The aim of the present innovation is to demonstrate a printing machine with a coated cylindrical carrier sleeve that does not have the disadvantages of known coatings and print transfer carriers and that enables more favorable abrasion and printing behavior with improved print quality, whereby no bulge formation or material displacement should occur. This task is solved by applying the characterizing features of claim 1. Advantageous further developments arise from the subclaims and from the description in conjunction with the sketch.

According to the innovation, the microcells are not introduced from the outside, but they are inherent in the material.
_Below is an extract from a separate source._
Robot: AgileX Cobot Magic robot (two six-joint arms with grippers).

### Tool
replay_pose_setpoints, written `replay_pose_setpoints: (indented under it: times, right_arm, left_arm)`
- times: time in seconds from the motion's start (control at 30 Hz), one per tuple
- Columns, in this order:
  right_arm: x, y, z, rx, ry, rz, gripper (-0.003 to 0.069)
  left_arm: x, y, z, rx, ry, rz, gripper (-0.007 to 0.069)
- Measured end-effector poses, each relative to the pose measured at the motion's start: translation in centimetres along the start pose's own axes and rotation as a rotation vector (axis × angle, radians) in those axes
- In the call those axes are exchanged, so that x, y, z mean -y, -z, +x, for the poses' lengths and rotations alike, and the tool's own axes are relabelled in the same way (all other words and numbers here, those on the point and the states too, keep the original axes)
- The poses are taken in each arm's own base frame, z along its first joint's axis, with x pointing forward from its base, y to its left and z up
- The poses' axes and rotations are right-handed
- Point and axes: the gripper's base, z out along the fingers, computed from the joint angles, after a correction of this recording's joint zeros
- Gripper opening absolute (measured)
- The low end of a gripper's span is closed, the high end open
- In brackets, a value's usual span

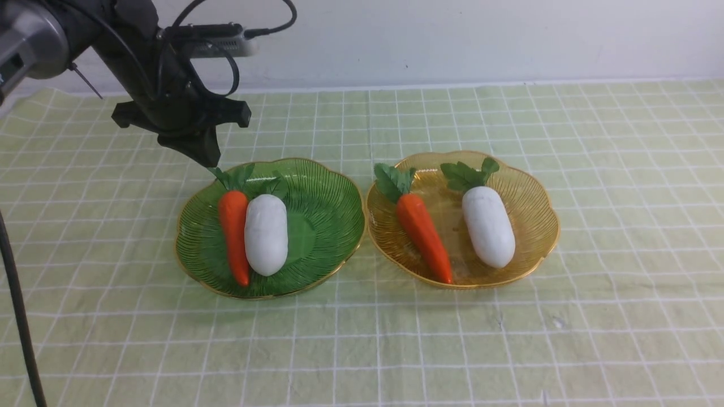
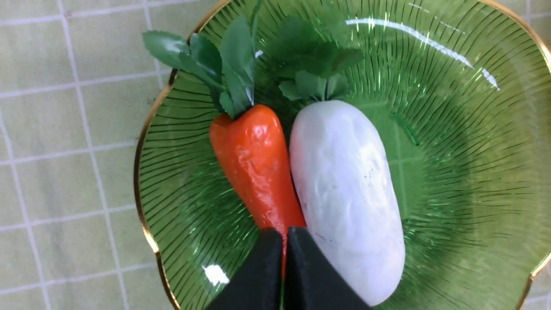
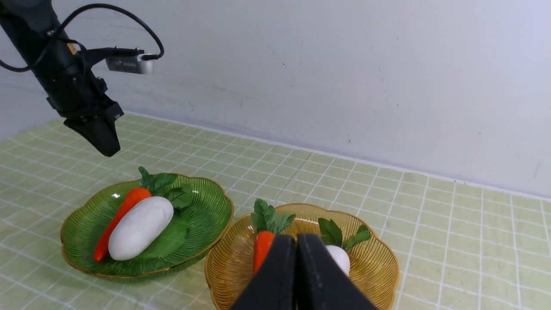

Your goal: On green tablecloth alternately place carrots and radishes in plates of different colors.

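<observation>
The green plate [image 1: 325, 223] holds a carrot [image 1: 235, 232] and a white radish [image 1: 266, 233] side by side. The amber plate [image 1: 529, 209] holds the other carrot [image 1: 423, 230] and radish [image 1: 487, 226], apart. Both stand on the green tablecloth [image 1: 622, 316]. My left gripper [image 1: 206, 155] hangs shut and empty above the green plate's far left rim, over the carrot's leaves. In the left wrist view the shut gripper [image 2: 285, 232] is above the carrot [image 2: 256, 159] and radish [image 2: 344, 189]. My right gripper [image 3: 296, 239] is shut and empty, raised near the amber plate [image 3: 370, 258].
A white wall [image 1: 452, 39] rises behind the cloth's far edge. The left arm's black cable [image 1: 20, 316] hangs at the left side of the front view. The right arm is out of the front view.
</observation>
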Motion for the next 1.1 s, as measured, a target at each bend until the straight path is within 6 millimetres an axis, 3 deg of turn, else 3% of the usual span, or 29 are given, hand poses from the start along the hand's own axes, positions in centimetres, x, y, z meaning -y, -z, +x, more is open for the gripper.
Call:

The sketch to explain an embodiment shows a schematic offset cylinder 1, as it can be used in rotary printing machines to transfer an image from an inked printing form to a printing material. As is known, such cylinders are mounted on both sides of the printing machine frame. This cylinder 1 comprises a replaceable sleeve 2, on which a volume-compressible coating 3 is provided. In a special embodiment, the volume-compressible coating 3 can be provided with a cover layer 4. For example, a plastic sleeve can be used as the carrier sleeve 2 on the cylindrical body 1, which can be carbon fiber reinforced, or a metal tube, for example made of aluminum. The wall thickness is (depending on the material) preferably between 0.02 and 0.3 mm. The starting material for the volume-compressible layer 3, which represents the base layer, is a polyol-based material such as, for example, B. Polyurethane or a silicone-based material is used, wherein the layer 3 has a thickness which

preferably lies between 1 and 5 mm, but can also have other values. If necessary, a cover layer 4 can be arranged on the volume-compressible base layer 3, which is not volume-compressible and consists, for example, of polyurethane-based material or of rubber-based material. The thickness of the cover layer can be only a few 1/100 mm, i.e. < 0.5 mm. The materials used to produce the volume-compressible base layer 3 are exothermic materials that crosslink through polyaddition, i.e. they give off heat when crosslinked.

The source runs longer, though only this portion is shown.